In the 24 hours he was alone in the woods, Mike traveled 20 miles in the wrong direction and nearly 20 miles back in the right direction. He continued on, determined to stay on that paved road, come what may.
Out of the woods
“A white Ford F-150 comes pulling up, and if I’m the driver and I saw a guy coming down the middle of the road holding a rifle and a pistol, not walking very well and doesn’t look very clean, I might not have stopped,” Bundy said. “I set my guns down in the middle of the road and he pulled up next to me and asked if I was OK. I said, ‘Sir, I need some help.’ He told me a lot of people were looking for me and he knew exactly where to take me.”
The gentleman in the F-150 was an electrician heading out on a house call and ferried Bundy back to a checkpoint where the rescue helicopter had just landed.
After a quick trip to where search and rescue personnel were based, Bundy was brought into a heated trailer where it took medics three tries to get a few drops of blood from his fingers to check his blood sugar, which was found to be 46 milligrams per deciliter.
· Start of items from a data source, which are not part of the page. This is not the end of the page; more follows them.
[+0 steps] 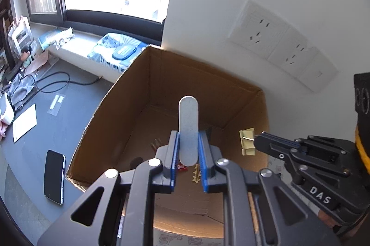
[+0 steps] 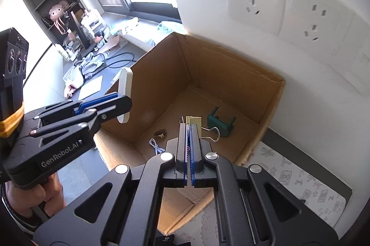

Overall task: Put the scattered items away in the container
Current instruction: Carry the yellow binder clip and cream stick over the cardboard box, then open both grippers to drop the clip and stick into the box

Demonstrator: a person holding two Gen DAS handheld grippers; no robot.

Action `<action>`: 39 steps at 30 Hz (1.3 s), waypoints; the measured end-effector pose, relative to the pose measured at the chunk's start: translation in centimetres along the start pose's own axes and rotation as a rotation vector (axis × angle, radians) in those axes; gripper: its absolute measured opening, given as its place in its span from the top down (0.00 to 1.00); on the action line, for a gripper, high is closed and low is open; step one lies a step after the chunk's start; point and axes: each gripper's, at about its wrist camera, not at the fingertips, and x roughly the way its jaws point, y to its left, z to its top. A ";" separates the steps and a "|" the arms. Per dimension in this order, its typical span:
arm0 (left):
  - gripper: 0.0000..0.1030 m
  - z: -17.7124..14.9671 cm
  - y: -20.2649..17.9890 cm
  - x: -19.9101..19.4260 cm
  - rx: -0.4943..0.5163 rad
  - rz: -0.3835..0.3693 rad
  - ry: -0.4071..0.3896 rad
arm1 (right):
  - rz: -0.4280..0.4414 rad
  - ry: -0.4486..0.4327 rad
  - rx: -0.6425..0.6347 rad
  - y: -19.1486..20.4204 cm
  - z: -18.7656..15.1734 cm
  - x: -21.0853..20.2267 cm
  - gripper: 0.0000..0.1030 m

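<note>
An open cardboard box (image 1: 108,95) (image 2: 277,93) stands against the white wall. My left gripper (image 1: 188,133) (image 2: 126,102) is shut on a flat white oval stick (image 1: 188,121) (image 2: 126,84), held upright over the box's left side. My right gripper (image 2: 188,126) (image 1: 257,139) is shut on a pale yellow binder clip (image 2: 195,122) (image 1: 247,141), above the box's right part. On the box floor lie a green binder clip (image 2: 219,122), a round metal piece (image 2: 160,132), a white cable (image 2: 155,145) and a small yellow piece (image 1: 196,174).
A black phone (image 1: 54,176) lies on the grey desk left of the box, with a white card (image 1: 24,122) and a black cable (image 1: 55,81) farther off. Wall sockets (image 1: 277,47) sit above the box. A patterned mat (image 2: 300,176) lies to its right.
</note>
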 end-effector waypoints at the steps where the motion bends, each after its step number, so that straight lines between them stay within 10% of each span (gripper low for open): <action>1: 0.84 -0.1 0.3 0.6 -0.007 0.002 0.013 | 0.009 0.005 0.001 0.0 0.1 0.4 0.99; 24: 0.83 -2.1 1.6 7.4 -0.072 0.022 0.198 | -0.011 0.150 -0.001 -0.8 0.2 7.1 0.98; 26: 0.77 -2.2 1.6 7.5 -0.074 0.019 0.209 | -0.016 0.156 -0.003 -0.7 0.0 7.2 0.97; 31: 0.21 -2.7 1.5 7.1 -0.072 0.053 0.205 | -0.025 0.156 -0.004 -0.7 -0.1 7.1 0.96; 39: 0.15 -2.4 2.9 6.3 -0.101 0.079 0.179 | -0.054 0.134 -0.023 -0.2 0.2 6.1 0.75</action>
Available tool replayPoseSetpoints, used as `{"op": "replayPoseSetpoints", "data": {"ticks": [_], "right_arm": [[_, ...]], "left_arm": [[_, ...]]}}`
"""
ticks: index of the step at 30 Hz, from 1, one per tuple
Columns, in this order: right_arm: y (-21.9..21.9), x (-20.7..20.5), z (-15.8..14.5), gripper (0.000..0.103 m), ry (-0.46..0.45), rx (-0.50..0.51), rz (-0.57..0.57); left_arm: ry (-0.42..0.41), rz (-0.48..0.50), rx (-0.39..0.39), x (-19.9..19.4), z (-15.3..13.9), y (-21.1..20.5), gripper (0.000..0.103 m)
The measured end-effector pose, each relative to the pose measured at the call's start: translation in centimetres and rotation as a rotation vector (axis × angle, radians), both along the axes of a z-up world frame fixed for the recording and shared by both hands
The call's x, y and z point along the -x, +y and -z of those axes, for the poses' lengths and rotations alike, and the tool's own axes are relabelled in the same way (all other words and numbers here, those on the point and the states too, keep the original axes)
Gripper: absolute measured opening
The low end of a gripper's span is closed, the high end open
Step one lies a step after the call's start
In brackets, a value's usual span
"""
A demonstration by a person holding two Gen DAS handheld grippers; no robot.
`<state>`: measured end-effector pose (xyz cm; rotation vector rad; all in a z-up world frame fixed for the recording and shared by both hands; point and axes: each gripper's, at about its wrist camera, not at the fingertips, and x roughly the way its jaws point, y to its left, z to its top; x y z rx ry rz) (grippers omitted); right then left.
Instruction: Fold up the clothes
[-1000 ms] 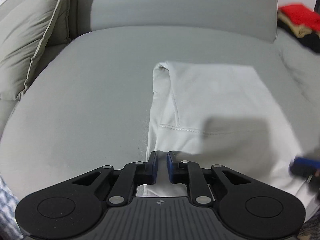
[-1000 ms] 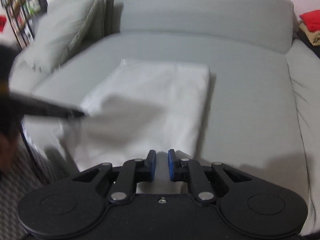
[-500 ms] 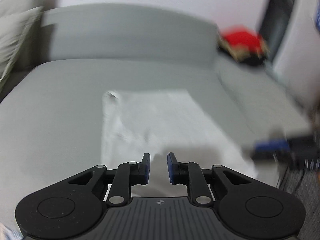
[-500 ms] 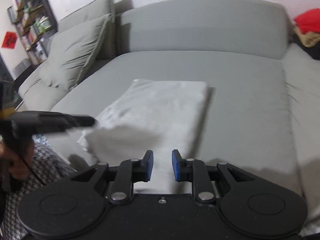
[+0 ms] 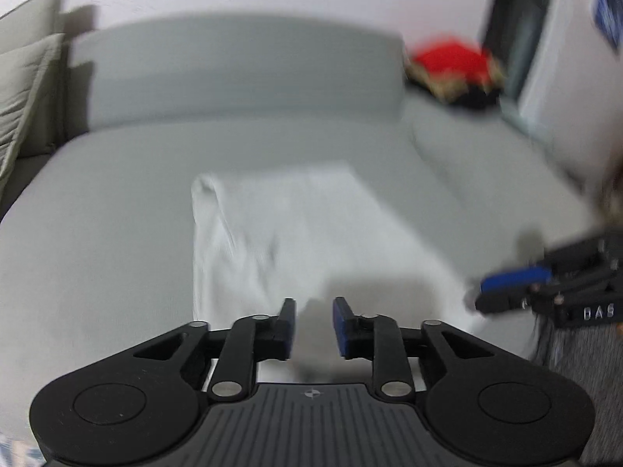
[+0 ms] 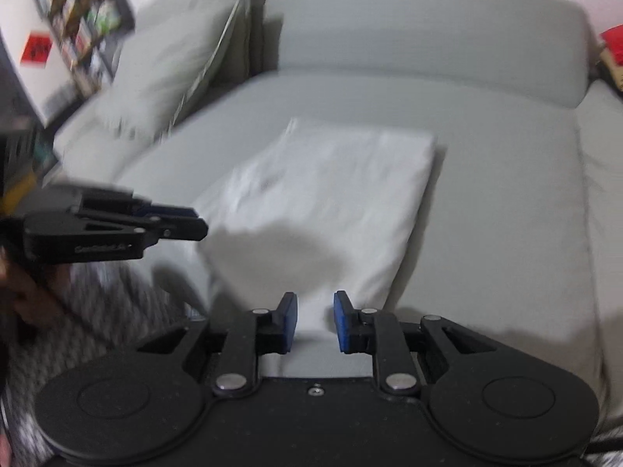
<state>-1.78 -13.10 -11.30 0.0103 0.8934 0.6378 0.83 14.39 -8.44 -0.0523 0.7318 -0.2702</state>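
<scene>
garment: white folded garment (image 5: 296,233) lying flat on the grey sofa seat (image 5: 117,233), roughly a long rectangle, near edge right at the front lip of the cushion. Can't tell what kind of clothing it is, too blurry.

left gripper: left gripper (image 5: 314,325) has its jaws parted a bit with nothing between them, hovering over the near edge of the cloth, not touching as far as I can see.

right gripper: right gripper (image 6: 315,321) same deal, jaws a little apart and empty, sitting over the near right part of the cloth.

step in hand: my guess is both claws are between grabs, lining up for the next fold.

how to do it well: I'd go for the two near corners, one claw each, and pinch all the layers at once so the stack doesn't slide apart. Lift evenly, carry the edge straight to the far edge, lay it down before letting go.

watch out: near edge hangs close to the cushion lip, so a sloppy pinch could drag the whole thing off.

other stuff: pillow (image 6: 167,74) on the left, pile of red and dark clothes (image 5: 451,70) far right, well apart from the work.
</scene>
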Motion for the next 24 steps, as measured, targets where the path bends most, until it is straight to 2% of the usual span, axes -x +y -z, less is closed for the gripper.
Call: {"op": "replayPoseSetpoints", "data": {"ticks": [1,3,5,8,9,10,12,14,15,16,19,21,24], "right_arm": [[-0.2,-0.8,-0.4,0.021,-0.014,-0.031,0.029],[-0.2,-2.8,-0.3,0.021,-0.022,-0.077,0.100],[0.0,-5.4,0.7,0.016,0.023,-0.141,0.157],[0.8,-9.1,3.7,0.015,0.146,-0.221,0.200],[1.4,-9.8,4.8,0.015,0.161,-0.207,0.196],[1.8,-10.5,6.0,0.014,0.174,-0.193,0.195],[1.6,-10.6,7.6,0.000,0.143,-0.160,0.250],[-0.1,-10.0,7.7,0.000,0.072,-0.143,0.392],[-1.1,-9.9,7.8,0.007,0.058,-0.120,0.469],[-2.2,-10.0,7.9,0.006,0.062,-0.112,0.519],[-4.5,-11.0,7.5,0.006,0.090,-0.184,0.571],[-4.4,-11.7,6.7,0.007,0.059,-0.243,0.575],[-3.1,-13.2,6.3,0.007,0.057,-0.349,0.535]], "left_arm": [[-0.020,-0.027,0.013,-0.8,-0.1,0.2,0.024],[-0.005,-0.028,0.049,-3.4,0.5,0.1,0.018],[0.017,-0.017,0.074,-5.9,1.3,0.0,0.017],[0.086,-0.047,0.012,-8.3,3.2,-0.1,0.015],[0.146,-0.097,-0.029,-9.2,4.3,0.2,0.006],[0.173,-0.149,-0.039,-8.4,4.8,0.6,0.006],[0.160,-0.214,-0.004,-7.6,4.5,2.1,0.008],[0.130,-0.257,-0.018,-7.0,4.1,3.3,0.006],[0.115,-0.278,-0.025,-6.8,3.9,3.8,0.005],[0.100,-0.299,-0.032,-6.5,3.7,4.4,0.005],[0.040,-0.226,0.047,-6.7,2.5,4.6,0.004],[0.007,-0.142,0.109,-7.7,1.9,3.2,0.006],[-0.010,-0.022,0.097,-9.9,2.1,0.5,0.010]]}}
Any reading below 54 is considered dangerous.
He lost 20 pounds in 24 hours and his core body temperature was 90.6 when he was rescued. A temperature below 95 is the threshold for hypothermia.
“It was pretty much chaos from there, because no one knew that Parker was missing,” Mike said. “I kept asking about him and arguing with the search and rescue people. Finally, someone overheard and told me my son was safe.”
A family friend happened to be coming down the mountain and saw the Bundy’s vehicle, and when neither Mike nor Parker returned home, the friend recalled that and went back up there around 7 p.m.
“I think he scared Parker to death when he came up to the door, but it wasn’t as bad as it could have been,” said Mike, who still hasn’t recovered feeling in his fingertips and toes in the weeks since his ordeal.
That didn’t stop him and Parker returning to the same woods a few weeks later to bag a cow elk.
Mike shut his phone off upon returning home to Post Falls, leaving the 47 text messages from friends and family for another time.
He lauded his uncle, Larry Bundy, his cousin, Jason Abramoski, and friends Josh LaBrech, Tyler Vranich and Lonnie Zuniga for aiding search and rescue teams through Sunday night and into Monday morning.
He also told Kevin Roberts, a North Idaho College wrestling coach during his career with the Cardinals, that if he were not a wrestler, equipped with the unique mindset the sport requires, he wouldn’t be alive.
“If someone is ever out there and remembers my story and it forces them to bring their backpack, have an extra layer of clothes, a lighter or matches or a head lamp, it’s worth it to tell the story,” he said.